Task objective: Scan the data for "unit" and copy the lines it appears in.
Extracted information Start Marker
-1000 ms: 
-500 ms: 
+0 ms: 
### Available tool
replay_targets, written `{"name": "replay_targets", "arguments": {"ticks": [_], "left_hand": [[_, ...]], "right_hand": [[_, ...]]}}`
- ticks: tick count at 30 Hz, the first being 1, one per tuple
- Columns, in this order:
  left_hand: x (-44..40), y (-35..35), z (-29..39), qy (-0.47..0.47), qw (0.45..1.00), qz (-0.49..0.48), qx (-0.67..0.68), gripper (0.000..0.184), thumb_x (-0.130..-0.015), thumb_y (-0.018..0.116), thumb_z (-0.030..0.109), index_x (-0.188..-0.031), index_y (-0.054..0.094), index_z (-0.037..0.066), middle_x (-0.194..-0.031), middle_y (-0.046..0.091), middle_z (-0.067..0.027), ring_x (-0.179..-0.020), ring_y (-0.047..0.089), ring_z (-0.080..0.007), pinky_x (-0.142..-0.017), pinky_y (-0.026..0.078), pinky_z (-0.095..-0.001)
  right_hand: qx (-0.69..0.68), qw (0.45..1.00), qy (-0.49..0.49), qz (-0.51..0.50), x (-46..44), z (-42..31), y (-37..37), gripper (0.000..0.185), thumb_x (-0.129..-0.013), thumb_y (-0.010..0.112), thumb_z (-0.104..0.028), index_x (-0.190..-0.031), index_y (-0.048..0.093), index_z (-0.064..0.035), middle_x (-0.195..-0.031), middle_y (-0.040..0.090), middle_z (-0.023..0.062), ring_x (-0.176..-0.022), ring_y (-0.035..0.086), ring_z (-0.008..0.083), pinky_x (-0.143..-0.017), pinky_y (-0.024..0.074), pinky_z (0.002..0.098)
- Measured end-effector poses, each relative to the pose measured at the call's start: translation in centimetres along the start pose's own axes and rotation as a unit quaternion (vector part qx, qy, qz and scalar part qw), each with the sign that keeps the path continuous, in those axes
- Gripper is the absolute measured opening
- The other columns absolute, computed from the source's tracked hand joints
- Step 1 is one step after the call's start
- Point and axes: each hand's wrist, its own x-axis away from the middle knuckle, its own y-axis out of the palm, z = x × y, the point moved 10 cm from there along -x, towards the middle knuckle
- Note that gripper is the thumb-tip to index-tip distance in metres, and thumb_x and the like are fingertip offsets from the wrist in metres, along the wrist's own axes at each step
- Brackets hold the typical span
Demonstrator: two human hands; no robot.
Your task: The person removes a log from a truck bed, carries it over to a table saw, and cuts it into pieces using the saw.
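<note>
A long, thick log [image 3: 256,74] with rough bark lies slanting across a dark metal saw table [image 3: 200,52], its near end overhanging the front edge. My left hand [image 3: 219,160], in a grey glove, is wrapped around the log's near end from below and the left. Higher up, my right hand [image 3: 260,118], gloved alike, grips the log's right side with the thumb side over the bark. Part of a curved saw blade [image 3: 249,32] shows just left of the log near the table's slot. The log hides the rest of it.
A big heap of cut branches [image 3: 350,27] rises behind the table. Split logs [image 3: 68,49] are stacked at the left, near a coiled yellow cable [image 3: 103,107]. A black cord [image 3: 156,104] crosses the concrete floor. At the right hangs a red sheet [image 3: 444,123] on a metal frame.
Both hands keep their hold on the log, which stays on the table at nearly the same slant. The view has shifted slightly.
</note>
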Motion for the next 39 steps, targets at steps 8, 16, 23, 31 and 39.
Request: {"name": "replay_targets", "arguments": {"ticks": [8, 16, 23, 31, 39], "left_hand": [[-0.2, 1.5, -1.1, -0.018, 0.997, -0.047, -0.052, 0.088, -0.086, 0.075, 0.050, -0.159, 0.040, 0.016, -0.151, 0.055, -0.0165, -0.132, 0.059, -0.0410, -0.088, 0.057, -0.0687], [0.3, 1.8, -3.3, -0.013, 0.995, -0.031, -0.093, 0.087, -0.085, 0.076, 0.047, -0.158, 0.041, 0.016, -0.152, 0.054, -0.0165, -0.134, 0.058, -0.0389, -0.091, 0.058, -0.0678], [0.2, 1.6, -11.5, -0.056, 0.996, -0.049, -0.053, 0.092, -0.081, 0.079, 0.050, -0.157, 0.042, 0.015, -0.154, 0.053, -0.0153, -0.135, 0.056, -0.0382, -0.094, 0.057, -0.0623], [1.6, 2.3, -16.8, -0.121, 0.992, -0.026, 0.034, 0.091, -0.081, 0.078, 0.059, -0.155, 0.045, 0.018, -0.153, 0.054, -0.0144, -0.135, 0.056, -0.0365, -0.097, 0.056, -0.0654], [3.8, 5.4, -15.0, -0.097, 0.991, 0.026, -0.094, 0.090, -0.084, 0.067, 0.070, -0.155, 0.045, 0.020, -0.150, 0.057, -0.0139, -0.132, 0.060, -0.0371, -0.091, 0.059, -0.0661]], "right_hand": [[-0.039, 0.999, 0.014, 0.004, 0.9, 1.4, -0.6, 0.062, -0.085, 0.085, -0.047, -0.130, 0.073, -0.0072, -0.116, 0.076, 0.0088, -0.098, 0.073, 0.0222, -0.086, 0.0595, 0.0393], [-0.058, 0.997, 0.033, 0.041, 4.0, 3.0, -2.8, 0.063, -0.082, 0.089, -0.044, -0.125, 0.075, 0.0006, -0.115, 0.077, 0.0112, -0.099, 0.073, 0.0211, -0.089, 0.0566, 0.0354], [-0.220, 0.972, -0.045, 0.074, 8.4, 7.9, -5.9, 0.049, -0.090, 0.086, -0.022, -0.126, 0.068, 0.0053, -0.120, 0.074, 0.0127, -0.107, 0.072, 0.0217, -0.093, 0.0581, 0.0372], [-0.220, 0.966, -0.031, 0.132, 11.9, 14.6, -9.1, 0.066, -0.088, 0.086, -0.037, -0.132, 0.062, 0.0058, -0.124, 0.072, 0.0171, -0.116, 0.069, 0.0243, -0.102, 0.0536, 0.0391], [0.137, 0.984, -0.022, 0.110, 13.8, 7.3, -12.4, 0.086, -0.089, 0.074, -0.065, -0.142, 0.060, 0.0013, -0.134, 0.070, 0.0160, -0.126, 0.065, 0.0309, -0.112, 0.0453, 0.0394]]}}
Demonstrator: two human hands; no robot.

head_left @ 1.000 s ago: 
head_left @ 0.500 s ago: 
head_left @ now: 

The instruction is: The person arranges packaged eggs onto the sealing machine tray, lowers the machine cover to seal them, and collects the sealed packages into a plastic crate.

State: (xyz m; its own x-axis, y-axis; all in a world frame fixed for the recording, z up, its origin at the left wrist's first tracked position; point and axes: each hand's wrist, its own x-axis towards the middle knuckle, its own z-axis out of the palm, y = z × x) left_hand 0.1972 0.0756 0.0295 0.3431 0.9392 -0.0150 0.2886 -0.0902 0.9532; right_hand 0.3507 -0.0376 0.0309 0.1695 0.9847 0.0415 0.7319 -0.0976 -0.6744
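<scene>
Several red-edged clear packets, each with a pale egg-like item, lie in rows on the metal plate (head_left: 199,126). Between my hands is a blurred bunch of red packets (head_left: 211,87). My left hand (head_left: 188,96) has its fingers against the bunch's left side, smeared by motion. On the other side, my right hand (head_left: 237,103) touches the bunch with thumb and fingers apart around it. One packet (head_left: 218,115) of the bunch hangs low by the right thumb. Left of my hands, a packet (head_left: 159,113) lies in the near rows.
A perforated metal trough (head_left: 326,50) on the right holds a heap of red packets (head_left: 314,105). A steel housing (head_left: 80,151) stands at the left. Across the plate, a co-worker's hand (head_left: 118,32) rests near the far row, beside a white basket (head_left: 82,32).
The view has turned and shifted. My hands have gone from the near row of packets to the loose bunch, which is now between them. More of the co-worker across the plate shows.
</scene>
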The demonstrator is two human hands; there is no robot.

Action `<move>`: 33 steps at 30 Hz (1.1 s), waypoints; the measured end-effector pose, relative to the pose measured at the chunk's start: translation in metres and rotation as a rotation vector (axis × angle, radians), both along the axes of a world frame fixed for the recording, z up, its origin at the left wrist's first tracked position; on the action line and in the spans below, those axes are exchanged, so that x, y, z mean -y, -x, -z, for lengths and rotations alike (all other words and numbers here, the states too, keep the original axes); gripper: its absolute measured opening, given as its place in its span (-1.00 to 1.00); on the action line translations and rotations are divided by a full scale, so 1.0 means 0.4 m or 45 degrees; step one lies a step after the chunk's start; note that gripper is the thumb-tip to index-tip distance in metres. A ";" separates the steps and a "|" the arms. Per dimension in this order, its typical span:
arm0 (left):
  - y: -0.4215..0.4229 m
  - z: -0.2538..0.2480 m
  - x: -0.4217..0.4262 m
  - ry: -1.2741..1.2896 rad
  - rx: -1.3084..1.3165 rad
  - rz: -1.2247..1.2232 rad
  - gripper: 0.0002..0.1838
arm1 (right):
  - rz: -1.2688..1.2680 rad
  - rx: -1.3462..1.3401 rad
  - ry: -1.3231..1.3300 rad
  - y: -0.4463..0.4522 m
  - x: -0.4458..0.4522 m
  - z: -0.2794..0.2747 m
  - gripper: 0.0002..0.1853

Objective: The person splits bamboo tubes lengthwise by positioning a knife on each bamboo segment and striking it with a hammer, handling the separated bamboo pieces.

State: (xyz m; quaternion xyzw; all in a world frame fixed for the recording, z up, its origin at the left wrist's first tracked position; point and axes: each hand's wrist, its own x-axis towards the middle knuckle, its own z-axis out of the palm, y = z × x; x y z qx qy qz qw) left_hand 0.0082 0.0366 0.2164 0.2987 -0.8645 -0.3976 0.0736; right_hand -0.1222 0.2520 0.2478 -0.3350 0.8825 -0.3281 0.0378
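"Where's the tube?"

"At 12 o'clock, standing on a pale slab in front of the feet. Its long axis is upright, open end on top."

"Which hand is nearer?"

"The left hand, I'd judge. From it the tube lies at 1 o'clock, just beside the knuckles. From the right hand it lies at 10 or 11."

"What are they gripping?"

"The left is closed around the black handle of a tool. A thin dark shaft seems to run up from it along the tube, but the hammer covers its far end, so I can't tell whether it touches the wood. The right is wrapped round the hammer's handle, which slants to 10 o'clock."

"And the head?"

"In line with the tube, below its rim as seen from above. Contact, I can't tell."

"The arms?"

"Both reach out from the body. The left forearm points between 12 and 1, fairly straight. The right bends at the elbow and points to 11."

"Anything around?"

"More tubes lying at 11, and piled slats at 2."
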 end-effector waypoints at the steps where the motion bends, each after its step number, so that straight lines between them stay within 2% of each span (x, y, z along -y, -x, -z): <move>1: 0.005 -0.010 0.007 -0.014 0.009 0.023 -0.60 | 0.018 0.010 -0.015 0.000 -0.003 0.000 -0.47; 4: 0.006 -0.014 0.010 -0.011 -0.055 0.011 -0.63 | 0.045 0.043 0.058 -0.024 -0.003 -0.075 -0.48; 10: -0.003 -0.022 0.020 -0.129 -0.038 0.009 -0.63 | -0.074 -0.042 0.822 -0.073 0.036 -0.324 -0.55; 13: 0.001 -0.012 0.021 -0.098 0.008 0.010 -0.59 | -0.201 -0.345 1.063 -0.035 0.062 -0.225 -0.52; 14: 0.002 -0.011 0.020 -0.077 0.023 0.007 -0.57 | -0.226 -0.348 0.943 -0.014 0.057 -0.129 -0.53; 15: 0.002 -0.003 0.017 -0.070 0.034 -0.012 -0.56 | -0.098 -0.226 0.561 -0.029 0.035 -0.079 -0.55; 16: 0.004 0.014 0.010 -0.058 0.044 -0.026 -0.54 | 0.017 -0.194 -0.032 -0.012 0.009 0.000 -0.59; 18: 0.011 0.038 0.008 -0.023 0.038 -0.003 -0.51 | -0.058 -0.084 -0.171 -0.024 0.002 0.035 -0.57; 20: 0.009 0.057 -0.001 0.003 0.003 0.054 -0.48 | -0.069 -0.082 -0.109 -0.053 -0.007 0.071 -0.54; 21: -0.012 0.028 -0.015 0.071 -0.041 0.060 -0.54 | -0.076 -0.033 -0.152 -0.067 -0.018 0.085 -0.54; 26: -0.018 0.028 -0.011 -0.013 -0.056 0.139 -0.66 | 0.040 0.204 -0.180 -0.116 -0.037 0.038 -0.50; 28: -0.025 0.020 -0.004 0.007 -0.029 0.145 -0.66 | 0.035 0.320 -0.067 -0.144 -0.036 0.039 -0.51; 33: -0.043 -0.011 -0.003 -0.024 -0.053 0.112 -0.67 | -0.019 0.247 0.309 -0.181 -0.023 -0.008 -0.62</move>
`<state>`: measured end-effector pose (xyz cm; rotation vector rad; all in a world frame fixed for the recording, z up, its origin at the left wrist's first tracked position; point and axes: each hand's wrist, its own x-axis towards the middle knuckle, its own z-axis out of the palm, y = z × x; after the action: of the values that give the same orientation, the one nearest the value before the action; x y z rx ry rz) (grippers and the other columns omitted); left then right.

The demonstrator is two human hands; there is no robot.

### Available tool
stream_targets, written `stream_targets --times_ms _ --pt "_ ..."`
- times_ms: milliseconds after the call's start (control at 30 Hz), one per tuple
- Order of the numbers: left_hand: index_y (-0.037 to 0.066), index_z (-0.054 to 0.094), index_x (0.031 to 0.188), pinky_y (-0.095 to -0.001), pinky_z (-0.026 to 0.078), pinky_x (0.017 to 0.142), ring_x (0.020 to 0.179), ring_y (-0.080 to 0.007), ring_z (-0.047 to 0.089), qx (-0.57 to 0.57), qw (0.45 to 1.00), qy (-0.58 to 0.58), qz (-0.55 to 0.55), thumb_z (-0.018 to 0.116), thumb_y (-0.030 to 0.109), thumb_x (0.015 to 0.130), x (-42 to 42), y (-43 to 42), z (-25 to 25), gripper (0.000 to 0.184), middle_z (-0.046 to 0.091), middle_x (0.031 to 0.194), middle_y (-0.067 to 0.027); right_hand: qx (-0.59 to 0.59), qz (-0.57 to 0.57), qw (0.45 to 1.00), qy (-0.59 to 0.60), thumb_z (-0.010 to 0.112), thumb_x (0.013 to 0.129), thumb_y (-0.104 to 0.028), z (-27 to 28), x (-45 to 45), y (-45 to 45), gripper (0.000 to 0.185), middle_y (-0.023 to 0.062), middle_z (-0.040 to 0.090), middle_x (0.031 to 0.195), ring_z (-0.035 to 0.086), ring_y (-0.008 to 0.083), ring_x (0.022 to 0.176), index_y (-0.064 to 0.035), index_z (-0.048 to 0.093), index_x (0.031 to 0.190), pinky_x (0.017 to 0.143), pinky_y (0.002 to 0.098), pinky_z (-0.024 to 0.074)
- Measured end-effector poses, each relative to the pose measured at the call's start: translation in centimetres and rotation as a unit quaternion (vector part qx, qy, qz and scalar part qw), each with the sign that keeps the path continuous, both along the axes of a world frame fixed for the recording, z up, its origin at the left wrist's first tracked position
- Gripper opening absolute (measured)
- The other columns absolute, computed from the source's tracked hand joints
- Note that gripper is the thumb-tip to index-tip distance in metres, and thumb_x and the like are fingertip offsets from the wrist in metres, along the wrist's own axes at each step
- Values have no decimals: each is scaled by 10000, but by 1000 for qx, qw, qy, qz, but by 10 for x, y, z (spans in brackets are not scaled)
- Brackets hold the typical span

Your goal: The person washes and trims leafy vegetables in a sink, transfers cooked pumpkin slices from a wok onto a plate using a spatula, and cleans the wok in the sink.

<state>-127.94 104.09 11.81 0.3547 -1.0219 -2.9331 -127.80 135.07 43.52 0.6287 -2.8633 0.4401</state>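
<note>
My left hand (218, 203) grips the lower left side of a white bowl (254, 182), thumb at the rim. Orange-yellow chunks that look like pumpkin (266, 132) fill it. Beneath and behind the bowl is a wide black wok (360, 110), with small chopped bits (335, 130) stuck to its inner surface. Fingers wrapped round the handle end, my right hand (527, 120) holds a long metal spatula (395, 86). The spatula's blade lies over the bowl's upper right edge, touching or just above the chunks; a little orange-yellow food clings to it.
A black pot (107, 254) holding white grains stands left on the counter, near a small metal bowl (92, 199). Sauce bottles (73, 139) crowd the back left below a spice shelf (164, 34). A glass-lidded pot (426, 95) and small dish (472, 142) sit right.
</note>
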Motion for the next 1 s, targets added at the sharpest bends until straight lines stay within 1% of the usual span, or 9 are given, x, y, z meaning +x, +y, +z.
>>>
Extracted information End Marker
Response to this exercise:
- Measured end-effector poses, each relative to the pose measured at the call's start: translation in centimetres along the start pose's own axes and rotation as a unit quaternion (vector part qx, qy, qz and scalar part qw), each with the sign that keeps the path continuous, in those axes
- Measured end-effector poses, each relative to the pose measured at the call's start: translation in centimetres and rotation as a unit quaternion (vector part qx, qy, qz and scalar part qw), each with the sign that keeps the path continuous, both along the axes of a world frame fixed for the recording, z up, its origin at the left wrist's first tracked position

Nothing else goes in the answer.